#### Task details:
Reproduce, character for character, the lines below from the first through the one with "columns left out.". Leave pictures out.

#### Information supplied:
━━━━━━
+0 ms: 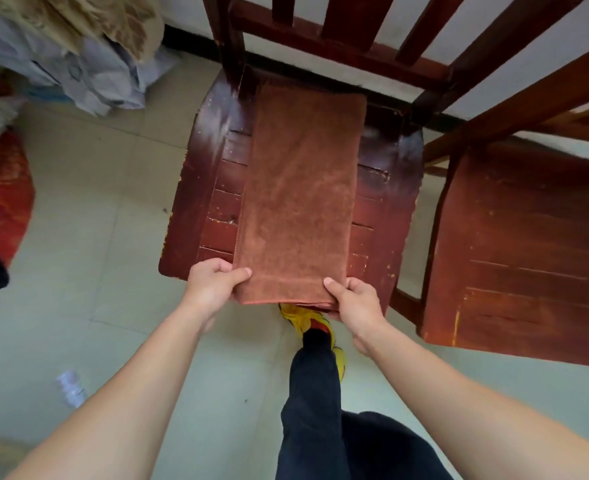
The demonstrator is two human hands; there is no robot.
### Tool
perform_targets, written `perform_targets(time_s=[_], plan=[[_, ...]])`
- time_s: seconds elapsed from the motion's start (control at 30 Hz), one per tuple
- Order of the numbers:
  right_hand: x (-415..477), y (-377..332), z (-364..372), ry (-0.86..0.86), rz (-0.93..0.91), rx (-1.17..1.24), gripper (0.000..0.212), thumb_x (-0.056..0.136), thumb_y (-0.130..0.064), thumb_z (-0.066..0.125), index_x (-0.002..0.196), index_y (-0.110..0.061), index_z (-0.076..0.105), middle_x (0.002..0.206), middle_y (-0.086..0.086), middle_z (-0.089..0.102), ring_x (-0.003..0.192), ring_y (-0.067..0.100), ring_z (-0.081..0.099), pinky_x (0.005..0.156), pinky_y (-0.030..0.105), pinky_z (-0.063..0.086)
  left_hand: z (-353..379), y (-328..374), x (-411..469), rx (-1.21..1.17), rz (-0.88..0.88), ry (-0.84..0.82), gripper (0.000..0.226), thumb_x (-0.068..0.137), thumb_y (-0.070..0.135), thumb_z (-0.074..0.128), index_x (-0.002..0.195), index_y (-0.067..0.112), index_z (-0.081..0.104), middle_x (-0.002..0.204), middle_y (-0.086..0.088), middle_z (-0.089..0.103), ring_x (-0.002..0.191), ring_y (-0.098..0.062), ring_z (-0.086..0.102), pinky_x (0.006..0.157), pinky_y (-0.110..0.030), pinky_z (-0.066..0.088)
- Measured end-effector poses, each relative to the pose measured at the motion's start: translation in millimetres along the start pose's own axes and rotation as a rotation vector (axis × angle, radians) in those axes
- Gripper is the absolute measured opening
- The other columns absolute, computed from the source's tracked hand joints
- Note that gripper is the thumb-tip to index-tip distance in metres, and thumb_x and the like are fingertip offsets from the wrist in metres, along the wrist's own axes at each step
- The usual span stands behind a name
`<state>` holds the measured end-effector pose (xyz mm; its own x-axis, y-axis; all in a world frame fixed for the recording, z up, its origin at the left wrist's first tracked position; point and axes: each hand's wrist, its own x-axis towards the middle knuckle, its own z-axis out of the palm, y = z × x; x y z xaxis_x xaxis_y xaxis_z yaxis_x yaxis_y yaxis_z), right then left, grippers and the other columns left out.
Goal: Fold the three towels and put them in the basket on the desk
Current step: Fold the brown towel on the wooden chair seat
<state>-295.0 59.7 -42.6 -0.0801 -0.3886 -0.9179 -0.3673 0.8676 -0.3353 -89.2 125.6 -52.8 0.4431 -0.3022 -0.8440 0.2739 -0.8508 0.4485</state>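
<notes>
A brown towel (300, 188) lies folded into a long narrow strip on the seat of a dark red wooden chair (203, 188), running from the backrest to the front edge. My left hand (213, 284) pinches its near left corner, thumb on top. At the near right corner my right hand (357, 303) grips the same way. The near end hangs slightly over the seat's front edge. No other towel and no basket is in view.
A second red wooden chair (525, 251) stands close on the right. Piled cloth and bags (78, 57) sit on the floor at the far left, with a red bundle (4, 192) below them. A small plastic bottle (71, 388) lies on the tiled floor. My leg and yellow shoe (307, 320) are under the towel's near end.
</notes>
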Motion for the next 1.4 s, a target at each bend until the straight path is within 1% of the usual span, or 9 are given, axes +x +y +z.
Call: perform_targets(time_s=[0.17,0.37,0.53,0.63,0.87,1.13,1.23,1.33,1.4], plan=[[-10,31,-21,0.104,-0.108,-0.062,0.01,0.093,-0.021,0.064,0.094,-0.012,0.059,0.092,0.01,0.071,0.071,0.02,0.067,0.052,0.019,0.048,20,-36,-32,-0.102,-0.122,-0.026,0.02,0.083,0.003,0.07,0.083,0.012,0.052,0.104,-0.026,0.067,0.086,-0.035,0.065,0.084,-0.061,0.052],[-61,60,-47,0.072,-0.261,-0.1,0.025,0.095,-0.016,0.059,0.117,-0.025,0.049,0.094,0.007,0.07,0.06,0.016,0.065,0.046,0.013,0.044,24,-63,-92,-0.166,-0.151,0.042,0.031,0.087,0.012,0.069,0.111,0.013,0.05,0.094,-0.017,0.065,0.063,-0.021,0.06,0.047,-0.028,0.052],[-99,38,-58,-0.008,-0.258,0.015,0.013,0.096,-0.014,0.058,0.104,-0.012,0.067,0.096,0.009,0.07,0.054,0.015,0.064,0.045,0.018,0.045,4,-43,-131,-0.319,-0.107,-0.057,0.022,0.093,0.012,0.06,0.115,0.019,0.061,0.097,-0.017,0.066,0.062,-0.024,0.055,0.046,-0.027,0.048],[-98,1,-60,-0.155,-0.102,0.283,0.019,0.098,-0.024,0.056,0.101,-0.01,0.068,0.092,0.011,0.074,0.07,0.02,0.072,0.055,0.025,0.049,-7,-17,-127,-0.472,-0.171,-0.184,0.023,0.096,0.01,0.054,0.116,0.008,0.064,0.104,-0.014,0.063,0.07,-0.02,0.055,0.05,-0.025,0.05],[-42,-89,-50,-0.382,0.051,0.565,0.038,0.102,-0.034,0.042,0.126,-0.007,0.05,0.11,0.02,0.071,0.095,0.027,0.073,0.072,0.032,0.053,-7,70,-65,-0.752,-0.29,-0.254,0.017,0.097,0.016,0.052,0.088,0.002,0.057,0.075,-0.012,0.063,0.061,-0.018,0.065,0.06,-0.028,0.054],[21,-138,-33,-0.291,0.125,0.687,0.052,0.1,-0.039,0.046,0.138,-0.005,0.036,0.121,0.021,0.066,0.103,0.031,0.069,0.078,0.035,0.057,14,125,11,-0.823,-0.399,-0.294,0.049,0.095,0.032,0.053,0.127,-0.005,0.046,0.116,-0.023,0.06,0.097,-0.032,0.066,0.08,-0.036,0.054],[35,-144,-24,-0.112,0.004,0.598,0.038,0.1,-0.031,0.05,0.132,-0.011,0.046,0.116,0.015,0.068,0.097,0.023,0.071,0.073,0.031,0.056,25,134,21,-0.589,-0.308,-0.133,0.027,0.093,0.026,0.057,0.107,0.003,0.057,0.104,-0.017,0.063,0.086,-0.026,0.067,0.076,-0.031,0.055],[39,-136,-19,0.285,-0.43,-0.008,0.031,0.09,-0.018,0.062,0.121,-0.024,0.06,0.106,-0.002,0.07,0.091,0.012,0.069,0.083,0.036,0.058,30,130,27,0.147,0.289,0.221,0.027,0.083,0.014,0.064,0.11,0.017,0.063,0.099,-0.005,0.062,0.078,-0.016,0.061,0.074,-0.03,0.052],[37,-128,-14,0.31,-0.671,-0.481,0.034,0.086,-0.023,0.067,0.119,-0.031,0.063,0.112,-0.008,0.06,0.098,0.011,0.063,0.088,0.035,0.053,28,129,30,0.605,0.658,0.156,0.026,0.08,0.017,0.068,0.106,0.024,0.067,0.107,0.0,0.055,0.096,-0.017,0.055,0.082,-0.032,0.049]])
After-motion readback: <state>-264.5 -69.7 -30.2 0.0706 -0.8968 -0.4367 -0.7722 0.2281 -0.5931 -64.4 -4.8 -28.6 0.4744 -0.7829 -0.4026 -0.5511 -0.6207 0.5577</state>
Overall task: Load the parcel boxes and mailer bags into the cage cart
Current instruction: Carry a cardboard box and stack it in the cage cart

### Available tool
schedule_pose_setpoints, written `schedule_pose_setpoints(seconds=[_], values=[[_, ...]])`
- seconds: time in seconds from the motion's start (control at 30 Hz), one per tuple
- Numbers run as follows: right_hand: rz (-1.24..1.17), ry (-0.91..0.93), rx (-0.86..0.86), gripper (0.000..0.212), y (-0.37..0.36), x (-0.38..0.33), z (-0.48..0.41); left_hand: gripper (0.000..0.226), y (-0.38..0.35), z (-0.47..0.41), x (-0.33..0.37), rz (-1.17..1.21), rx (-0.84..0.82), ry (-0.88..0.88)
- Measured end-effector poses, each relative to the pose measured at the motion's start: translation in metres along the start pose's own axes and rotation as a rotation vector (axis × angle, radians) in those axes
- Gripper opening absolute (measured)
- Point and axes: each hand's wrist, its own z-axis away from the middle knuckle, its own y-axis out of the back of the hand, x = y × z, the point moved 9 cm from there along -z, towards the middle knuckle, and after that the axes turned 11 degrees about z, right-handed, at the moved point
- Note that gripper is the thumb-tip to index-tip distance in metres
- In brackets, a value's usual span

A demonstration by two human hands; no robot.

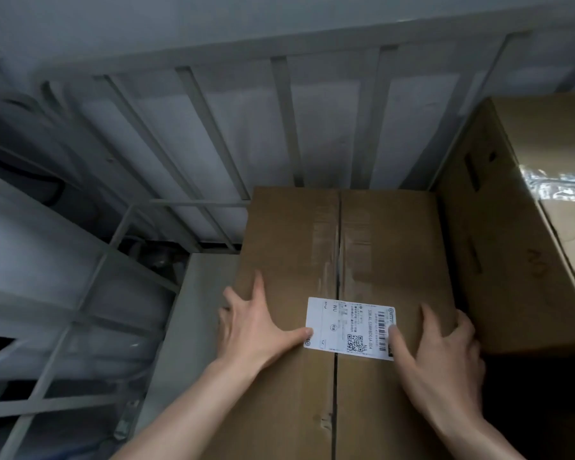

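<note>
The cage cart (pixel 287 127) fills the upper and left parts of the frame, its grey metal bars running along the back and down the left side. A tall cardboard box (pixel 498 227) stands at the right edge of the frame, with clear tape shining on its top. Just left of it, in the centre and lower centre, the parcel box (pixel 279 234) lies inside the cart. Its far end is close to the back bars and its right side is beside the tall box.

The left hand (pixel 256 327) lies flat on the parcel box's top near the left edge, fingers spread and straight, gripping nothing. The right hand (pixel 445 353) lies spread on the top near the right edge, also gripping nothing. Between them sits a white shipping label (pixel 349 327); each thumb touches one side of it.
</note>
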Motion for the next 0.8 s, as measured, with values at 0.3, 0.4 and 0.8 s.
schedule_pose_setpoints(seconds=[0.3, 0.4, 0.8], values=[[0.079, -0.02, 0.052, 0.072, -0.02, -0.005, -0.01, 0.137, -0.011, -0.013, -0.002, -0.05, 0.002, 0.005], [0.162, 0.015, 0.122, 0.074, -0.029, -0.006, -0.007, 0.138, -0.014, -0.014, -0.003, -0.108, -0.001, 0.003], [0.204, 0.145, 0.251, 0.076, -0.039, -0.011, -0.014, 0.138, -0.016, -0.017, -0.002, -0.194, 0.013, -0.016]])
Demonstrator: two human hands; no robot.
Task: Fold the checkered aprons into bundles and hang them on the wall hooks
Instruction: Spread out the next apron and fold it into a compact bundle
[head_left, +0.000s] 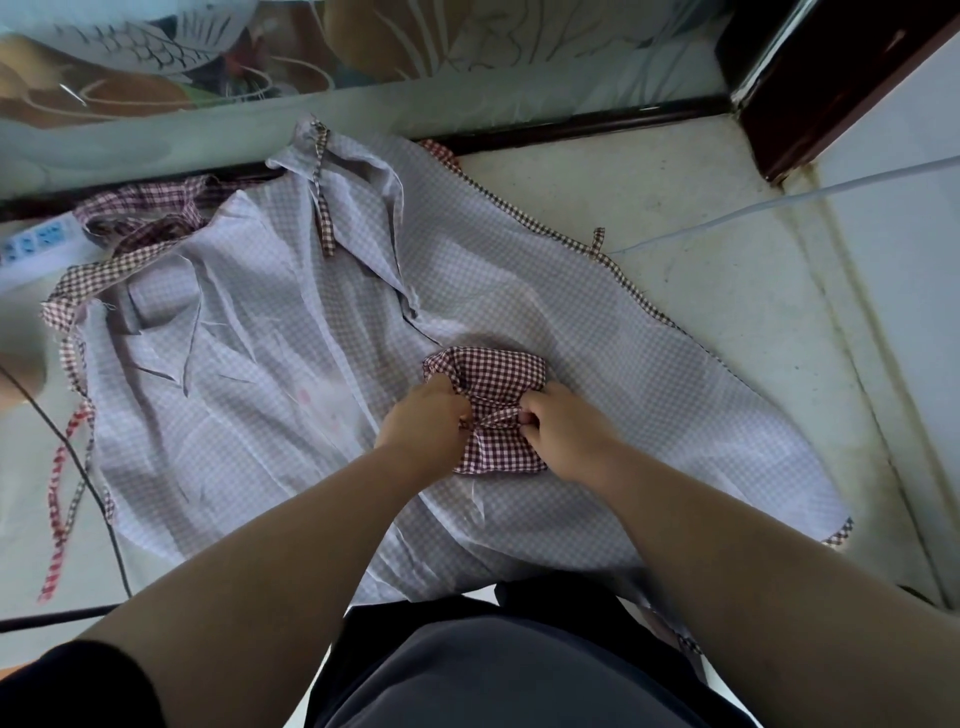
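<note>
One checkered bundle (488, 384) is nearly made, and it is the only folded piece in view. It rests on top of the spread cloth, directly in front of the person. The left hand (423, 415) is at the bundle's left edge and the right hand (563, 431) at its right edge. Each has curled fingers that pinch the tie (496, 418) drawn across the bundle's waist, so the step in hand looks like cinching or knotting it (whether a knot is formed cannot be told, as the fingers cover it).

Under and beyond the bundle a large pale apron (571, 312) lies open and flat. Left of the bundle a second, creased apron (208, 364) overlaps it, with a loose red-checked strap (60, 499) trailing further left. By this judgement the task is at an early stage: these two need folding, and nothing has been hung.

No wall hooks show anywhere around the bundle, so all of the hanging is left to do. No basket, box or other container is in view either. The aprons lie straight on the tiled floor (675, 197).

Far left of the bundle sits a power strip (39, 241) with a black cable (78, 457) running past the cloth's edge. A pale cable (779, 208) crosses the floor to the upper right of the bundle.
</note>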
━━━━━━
#### Expected answer:
+0 ms: 
The demonstrator is two human hands; there is no robot.
### Tool
perform_targets, written `perform_targets(time_s=[_], plan=[[_, ...]])`
- time_s: seconds elapsed from the motion's start (control at 30 Hz), one per tuple
- Order of the numbers:
  right_hand: x (-415..477), y (-377..332), z (-364..372), ry (-0.86..0.86), rz (-0.93..0.91), rx (-1.17..1.24), gripper (0.000..0.212), thumb_x (-0.056..0.136), thumb_y (-0.130..0.064), thumb_z (-0.066..0.125), index_x (-0.002..0.196), index_y (-0.110..0.061), index_z (-0.076..0.105), middle_x (0.002..0.206), middle_y (-0.086..0.086), middle_z (-0.089..0.102), ring_x (-0.003..0.192), ring_y (-0.067..0.100), ring_z (-0.081..0.099), pinky_x (0.005..0.156), pinky_y (-0.030..0.105), pinky_z (-0.063..0.086)
  left_hand: z (-353..379), y (-328..374), x (-411..469), rx (-1.21..1.17), rz (-0.88..0.88), ry (-0.84..0.82), gripper (0.000..0.226), thumb_x (-0.068..0.137), thumb_y (-0.070..0.135), thumb_z (-0.074..0.128), index_x (-0.002..0.195), index_y (-0.067..0.112), index_z (-0.081..0.104), middle_x (-0.002..0.204), middle_y (-0.086..0.088), middle_z (-0.089..0.103), ring_x (-0.002..0.191), ring_y (-0.098..0.062), ring_z (-0.086..0.102), pinky_x (0.006..0.157), pinky_y (-0.110..0.030), pinky_z (-0.066..0.088)
- Measured end-effector poses, each relative to the pose measured at the motion's start: translation in millimetres along the start pose's own axes and rotation as a rotation vector (axis × angle, radians) in those axes
- Gripper is the absolute measured opening
- The other columns absolute, computed from the source's tracked hand joints
- Note that gripper is the thumb-tip to index-tip distance in metres, and thumb_x and the like are fingertip offsets from the wrist in metres, along the wrist's own axes at each step
- The usual span stands behind a name
`<state>` holds the measured end-effector pose (xyz mm; its own x-axis, y-axis; all in a world frame fixed for the recording, z up, its origin at the left wrist's first tracked position; point and axes: each hand's wrist, its own x-axis towards the middle knuckle, its own z-axis out of the palm, y = z × x; x y z xaxis_x xaxis_y xaxis_z yaxis_x yaxis_y yaxis_z), right then left, grippers and the other columns left out.

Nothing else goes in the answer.